The evolution strategy is used to automatically prune channels for network structure compression. The search space is the number of output channels of the convolutional layer to be pruned. A population P including N individuals is maintained, and each individual corresponds to a compressed network model. A population P' of the same size N is generated through cross mutation. Each compressed network performs training/validation, and verifies user-specified optimization objectives (accuracy, FLOPs, parameter quantity, MAC value, and bandwidth) to sort and select individuals, renew the population P.
Take the pruning of a ResNet structure as example. The following figure shows the structure of ResNet-20 which consists of the first convolution kernel and three sequential stages. Each stage consists of three ResBlocks. The shortcut of the first ResBlock connects to two convolutional layer with different numbers of channels, the shortcut consists of the 1x1 upsampling convolution kernel.
-
Code:
1.1. Taking 01 encoding on the output channel of convolutional layer to be pruned. The value 0 indicates that the channel is cut, and the value 1 indicates that the channel is reserved.

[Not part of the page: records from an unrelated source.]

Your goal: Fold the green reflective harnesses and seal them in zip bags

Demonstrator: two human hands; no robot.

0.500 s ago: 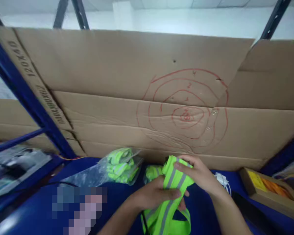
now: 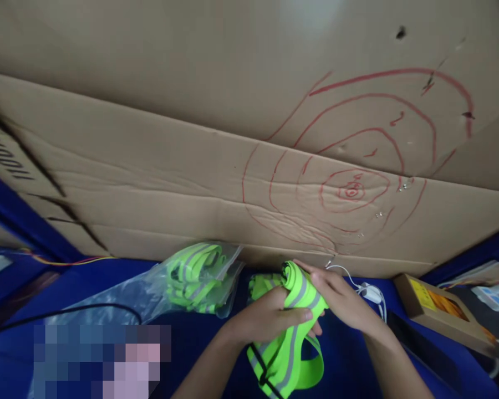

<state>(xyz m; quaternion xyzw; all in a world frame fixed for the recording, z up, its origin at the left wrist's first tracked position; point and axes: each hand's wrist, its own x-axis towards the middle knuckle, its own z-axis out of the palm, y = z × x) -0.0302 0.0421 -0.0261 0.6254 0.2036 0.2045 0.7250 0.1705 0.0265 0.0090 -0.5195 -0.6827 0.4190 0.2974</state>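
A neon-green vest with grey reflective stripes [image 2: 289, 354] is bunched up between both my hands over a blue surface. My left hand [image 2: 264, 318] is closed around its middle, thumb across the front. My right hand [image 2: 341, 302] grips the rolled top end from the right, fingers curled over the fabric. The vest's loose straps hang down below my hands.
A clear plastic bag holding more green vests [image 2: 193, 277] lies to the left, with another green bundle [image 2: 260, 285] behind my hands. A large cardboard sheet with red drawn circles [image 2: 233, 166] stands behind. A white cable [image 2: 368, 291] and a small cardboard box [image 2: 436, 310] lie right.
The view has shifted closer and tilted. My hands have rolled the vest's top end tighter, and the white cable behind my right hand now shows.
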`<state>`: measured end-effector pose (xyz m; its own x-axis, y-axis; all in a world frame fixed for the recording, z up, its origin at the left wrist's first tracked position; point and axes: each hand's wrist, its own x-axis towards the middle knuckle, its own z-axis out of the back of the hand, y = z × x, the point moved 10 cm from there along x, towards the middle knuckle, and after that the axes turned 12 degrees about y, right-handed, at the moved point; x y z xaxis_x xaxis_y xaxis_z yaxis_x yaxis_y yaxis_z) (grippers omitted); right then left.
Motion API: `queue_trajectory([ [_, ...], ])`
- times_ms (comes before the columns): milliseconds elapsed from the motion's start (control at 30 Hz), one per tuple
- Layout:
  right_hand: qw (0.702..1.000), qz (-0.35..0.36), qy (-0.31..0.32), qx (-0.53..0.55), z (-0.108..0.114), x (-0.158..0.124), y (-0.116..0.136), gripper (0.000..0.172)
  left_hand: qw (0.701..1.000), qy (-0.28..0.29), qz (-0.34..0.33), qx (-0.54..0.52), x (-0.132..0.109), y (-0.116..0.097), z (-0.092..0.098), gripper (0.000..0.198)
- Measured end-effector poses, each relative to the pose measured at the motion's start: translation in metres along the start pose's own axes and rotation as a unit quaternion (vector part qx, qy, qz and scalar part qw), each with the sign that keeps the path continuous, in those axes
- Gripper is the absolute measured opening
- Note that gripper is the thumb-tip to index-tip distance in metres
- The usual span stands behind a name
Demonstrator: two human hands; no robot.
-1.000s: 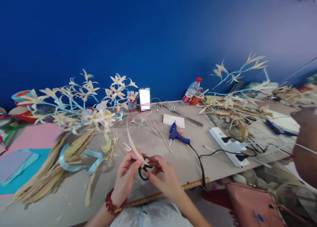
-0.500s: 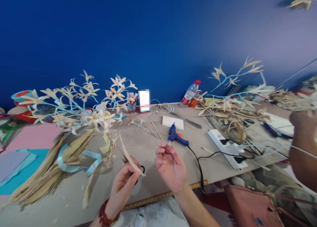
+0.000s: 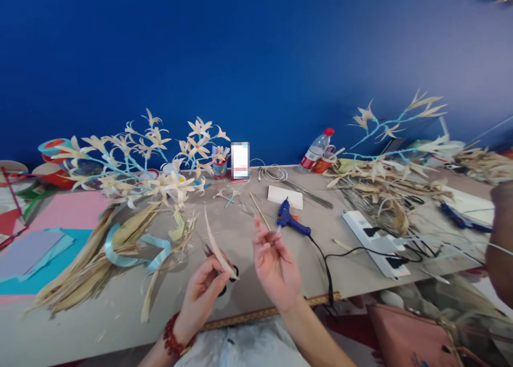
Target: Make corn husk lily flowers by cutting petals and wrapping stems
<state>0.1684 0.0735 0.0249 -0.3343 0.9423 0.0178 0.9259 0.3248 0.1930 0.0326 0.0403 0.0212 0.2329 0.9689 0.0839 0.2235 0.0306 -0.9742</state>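
Note:
Between the thumb and fingers of my left hand (image 3: 206,287) is pinched a narrow, pale strip of dried husk (image 3: 214,240), pointed at its upper end. Black-handled scissors (image 3: 235,272) lie on the table just behind that hand, partly hidden by it. My right hand (image 3: 277,268) is raised palm up, its fingers loosely bent and apart, and nothing shows in it. Beyond its fingertips a blue hot glue gun (image 3: 292,220) rests by a white card (image 3: 285,197). A thin stick (image 3: 260,211) lies left of the gun.
Husk flowers on blue stems (image 3: 132,148) stand at the left, above dried husks (image 3: 86,260) and a blue ribbon (image 3: 114,249). To the right are a power strip (image 3: 374,244), a bottle (image 3: 316,150), more husk flowers (image 3: 377,124) and another person's arm (image 3: 500,244). A phone (image 3: 240,161) stands against the wall.
The view has turned slightly left, so the table's things sit further right. My left hand still pinches the husk strip. My right hand's fingers have spread a little more.

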Motion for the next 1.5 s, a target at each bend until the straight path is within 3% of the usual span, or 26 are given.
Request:
queue_trajectory([
  [200,1.000,0.007,-0.005,-0.008,0.002,0.001,0.002,0.009,0.999,0.001,0.020,-0.029,-0.001,0.006,0.000,0.014],
  [333,0.975,0.029,-0.015,-0.220,0.012,-0.007,0.010,0.010,0.998,-0.014,0.009,-0.054,0.002,0.006,0.002,0.013],
  [400,0.915,0.047,0.005,-0.400,0.008,-0.014,0.014,0.012,0.995,-0.035,0.005,-0.088,0.006,0.009,0.005,0.013],
  [500,0.753,0.019,0.064,-0.654,-0.001,-0.024,-0.001,0.010,0.987,-0.073,0.006,-0.143,0.011,0.015,0.008,0.014],
  [600,0.602,-0.016,0.096,-0.793,0.001,-0.030,-0.020,0.028,0.980,-0.104,0.013,-0.170,0.014,0.020,0.009,0.014],
  [667,0.546,-0.020,0.093,-0.832,0.004,-0.030,-0.025,0.030,0.978,-0.114,0.022,-0.172,0.014,0.022,0.008,0.013],
  [800,0.492,-0.043,0.061,-0.868,0.016,-0.022,-0.029,0.025,0.978,-0.115,0.031,-0.173,0.013,0.024,0.003,0.014],
  [867,0.493,-0.068,0.047,-0.866,0.024,-0.018,-0.030,0.020,0.978,-0.112,0.033,-0.173,0.013,0.024,0.002,0.014],
  [933,0.525,-0.090,0.043,-0.845,0.032,-0.016,-0.031,0.013,0.980,-0.108,0.035,-0.166,0.013,0.023,0.002,0.013],
  [1000,0.597,-0.104,0.048,-0.794,0.041,-0.017,-0.031,0.009,0.982,-0.106,0.026,-0.151,0.014,0.019,0.007,0.011],
  [1100,0.744,-0.150,0.044,-0.649,0.060,-0.023,-0.034,0.024,0.984,-0.113,0.008,-0.141,0.017,0.011,0.017,0.010],
  [1133,0.781,-0.171,0.036,-0.600,0.066,-0.027,-0.036,0.030,0.983,-0.115,0.007,-0.144,0.019,0.010,0.020,0.010],
  [1200,0.823,-0.196,0.033,-0.532,0.070,-0.035,-0.038,0.041,0.980,-0.119,0.007,-0.158,0.022,0.008,0.025,0.009],
  [1300,0.836,-0.189,0.070,-0.511,0.055,-0.041,-0.037,0.053,0.976,-0.121,0.001,-0.179,0.026,0.006,0.026,0.009],
  [1500,0.804,-0.163,0.086,-0.565,0.036,-0.038,-0.039,0.053,0.970,-0.093,0.021,-0.226,0.029,0.014,0.011,0.007],
])
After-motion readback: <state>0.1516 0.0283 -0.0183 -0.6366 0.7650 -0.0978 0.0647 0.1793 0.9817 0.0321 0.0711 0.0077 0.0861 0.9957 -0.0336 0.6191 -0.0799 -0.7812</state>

1.2. For the convolutional layer that have shortcut connections, ensure that the number of output channels of the two convolutional layer is the same when there is no 1x1 upsampling operation. To facilitate encoding, the numbers of output channels of the two convolutional layer are also the same. We use ch_final to indicate the part number. There are three part numbers in total.
1.3. For the convolutional layer that do not have shortcut connections, you can prune them randomly, but do not prune them completely. The ch_middle indicates the part number. There are nine part numbers in total.
-
Search:
2.1. According to the [search space] determined by coding, generate coding of N compressed models from the population P through an [evolution operation] such as crossover and mutation;
-
Evaluation:
3.1. Complete the construction of the compression model based on the N codes generated by the evolution operation.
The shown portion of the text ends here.